How to Make Whole-Wheat Pie Dough

My Goals

  • Flavor and texture enhanced by whole-grain flour
  • Tender, flaky crust
  • Easy to roll out

I have been making pies for more than three decades but it was only recently, while developing our new pie dough recipe, that I truly understood how pie dough works.

The ideal pie crust is always described as both tender and flaky, but what nobody acknowledges is that those two attributes are contradictory. To produce tender baked goods (think muffins and quick breads), you mix gently to minimize gluten development. But for flaky layers and crisp texture (think croissants and puff pastry), robust gluten development is a must, meaning that it’s impossible for a single dough to bake up both flaky and tender. In an ideal world, properly made pie dough would actually be a combination of two doughs—one high-gluten for flaky layers and one low-gluten for tenderness.

In our new pie dough recipe, we employ an unusual mixing method to achieve this layered effect. We first use the food processor to make a paste with 60 percent of the flour and most of the butter, effectively waterproofing that portion of the flour, which makes it very hard for its proteins to hydrate enough to form gluten. This constitutes the low-gluten portion of our pie dough, and it’s the source of its tenderness and most of its richness.

Then we break that dough into chunks and coat them with the remaining 40 percent of the flour before tossing in the remaining butter, which we have grated and then frozen. Finally, we add the water (and we add quite a bit), which thoroughly hydrates the unprotected portion of flour and allows plenty of gluten to form in that part of the dough. Each nugget of low-gluten dough is now surrounded by a jacket of higher gluten dough. When you roll it out, you get layers of low-gluten dough interspersed with layers of higher-gluten dough. They’re a bit hard to see in this particular pie dough because it’s layers of white on grayish white on creamy white. But when it’s baked, the layers are obvious, and the crust has that ideal—yet contradictory—texture: both tender and flaky.

Pie Dough: A World View

Our rolled-out Foolproof Whole-Wheat All-Butter Pie Dough looks a lot like an aerial view of the earth: It has wisps of fat and fatty flour strewn across it. A traditionally made dough will be more speckled in appearance.
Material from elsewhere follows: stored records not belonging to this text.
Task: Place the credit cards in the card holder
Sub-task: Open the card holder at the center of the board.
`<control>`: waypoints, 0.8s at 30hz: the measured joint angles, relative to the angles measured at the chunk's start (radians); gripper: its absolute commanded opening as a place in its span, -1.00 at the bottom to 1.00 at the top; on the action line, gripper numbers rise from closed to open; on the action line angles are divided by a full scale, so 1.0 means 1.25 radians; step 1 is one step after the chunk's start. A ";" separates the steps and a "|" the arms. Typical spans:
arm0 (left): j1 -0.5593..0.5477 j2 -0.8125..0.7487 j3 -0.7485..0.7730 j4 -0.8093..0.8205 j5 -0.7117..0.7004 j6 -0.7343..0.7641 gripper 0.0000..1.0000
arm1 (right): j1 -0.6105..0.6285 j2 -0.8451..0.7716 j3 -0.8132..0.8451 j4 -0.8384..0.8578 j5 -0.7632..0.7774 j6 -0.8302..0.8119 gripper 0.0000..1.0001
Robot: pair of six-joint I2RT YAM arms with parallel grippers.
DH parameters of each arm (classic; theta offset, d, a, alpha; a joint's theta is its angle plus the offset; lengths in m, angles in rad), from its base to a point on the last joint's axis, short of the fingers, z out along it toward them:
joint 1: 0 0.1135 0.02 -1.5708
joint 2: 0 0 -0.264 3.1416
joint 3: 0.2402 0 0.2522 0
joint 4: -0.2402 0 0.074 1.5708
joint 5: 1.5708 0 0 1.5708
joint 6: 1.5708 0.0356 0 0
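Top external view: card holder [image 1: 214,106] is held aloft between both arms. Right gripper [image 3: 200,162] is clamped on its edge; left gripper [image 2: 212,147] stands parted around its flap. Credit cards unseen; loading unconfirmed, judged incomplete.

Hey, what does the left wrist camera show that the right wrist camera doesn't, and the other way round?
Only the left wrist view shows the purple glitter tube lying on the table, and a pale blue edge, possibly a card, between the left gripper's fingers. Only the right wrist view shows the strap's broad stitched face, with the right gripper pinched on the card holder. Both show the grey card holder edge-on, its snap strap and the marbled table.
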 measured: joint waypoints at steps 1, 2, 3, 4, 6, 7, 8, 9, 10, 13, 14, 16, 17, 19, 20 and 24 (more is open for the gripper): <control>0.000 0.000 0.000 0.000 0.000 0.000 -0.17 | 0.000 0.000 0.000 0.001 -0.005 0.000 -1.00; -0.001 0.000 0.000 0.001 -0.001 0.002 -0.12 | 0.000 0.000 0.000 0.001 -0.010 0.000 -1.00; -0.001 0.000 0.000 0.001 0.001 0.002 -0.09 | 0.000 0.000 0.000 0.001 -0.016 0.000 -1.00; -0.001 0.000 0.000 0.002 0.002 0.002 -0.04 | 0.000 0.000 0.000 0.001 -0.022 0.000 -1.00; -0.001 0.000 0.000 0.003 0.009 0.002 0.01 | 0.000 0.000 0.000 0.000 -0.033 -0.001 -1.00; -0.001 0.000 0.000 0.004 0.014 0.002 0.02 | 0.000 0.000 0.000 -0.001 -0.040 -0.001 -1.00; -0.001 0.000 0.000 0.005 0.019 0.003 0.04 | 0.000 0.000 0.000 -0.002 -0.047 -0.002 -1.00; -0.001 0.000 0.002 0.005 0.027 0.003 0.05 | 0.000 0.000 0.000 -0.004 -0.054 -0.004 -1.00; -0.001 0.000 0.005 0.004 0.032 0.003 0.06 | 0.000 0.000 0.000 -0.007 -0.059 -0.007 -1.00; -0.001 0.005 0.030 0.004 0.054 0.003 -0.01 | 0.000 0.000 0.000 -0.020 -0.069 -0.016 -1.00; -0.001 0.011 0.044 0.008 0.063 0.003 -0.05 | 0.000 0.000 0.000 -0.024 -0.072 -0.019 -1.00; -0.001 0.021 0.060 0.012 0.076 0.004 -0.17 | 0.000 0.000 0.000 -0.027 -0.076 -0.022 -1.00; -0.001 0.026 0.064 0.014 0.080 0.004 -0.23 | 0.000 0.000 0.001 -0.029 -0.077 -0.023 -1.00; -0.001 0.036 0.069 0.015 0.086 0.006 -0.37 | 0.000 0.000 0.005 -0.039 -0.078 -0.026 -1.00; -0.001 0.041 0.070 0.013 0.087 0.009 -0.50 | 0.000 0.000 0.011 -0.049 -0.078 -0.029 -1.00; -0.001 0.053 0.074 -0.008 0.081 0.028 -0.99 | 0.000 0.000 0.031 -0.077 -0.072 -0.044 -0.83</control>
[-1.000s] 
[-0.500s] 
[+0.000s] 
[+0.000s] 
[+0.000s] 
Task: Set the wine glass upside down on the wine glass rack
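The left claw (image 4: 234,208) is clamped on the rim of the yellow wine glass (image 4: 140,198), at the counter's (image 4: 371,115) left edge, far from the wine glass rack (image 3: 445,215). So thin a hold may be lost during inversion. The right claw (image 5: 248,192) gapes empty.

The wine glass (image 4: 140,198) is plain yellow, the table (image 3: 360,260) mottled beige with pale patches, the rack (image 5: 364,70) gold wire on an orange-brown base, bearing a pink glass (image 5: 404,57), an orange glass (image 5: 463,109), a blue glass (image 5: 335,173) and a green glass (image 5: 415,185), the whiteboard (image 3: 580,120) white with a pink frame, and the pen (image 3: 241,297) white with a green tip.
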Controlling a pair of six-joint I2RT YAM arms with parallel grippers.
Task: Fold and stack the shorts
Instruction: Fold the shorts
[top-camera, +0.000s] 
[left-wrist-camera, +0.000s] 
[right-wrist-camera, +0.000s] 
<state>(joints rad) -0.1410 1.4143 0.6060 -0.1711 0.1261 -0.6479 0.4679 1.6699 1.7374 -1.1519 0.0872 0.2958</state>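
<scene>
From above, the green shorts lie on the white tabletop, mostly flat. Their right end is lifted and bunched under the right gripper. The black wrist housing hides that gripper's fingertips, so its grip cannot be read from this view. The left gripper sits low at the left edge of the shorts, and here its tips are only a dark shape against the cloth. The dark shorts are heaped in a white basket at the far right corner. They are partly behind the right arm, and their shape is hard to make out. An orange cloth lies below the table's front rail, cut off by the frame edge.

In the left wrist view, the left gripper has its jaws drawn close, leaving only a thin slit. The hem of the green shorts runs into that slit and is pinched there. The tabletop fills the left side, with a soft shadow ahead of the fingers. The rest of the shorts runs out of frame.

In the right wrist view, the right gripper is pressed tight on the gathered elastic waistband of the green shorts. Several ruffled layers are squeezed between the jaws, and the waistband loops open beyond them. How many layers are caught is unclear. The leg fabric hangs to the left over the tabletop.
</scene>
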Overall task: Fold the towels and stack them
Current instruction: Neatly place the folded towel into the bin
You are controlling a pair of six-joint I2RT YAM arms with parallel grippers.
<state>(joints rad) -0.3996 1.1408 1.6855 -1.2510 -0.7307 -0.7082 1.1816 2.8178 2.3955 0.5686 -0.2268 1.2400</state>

Butter: The Great Equalizer

The butter that’s worked into the initial batch of flour prevents that portion from forming gluten, effectively transforming all-purpose flour into gluten-free flour, which raised an interesting question: Could I use any flour in that paste, regardless of its gluten-forming potential, and still make a perfectly flaky and tender crust?

To find out, I whipped up three batches of my dough: one with gluten-free flour (zero gluten-forming potential), one with higher-protein bread flour (forms more gluten than all-purpose flour), and one with all-purpose flour (as a control). In all three doughs I used all-purpose flour for the remaining 40 percent to ensure I’d have enough gluten development to produce crisp flakiness. I shaped and blind-baked each crust, and then tasted them side-by-side. I was pleased to find that all three crusts turned out equally tender and perfectly flaky, proving my theory correct.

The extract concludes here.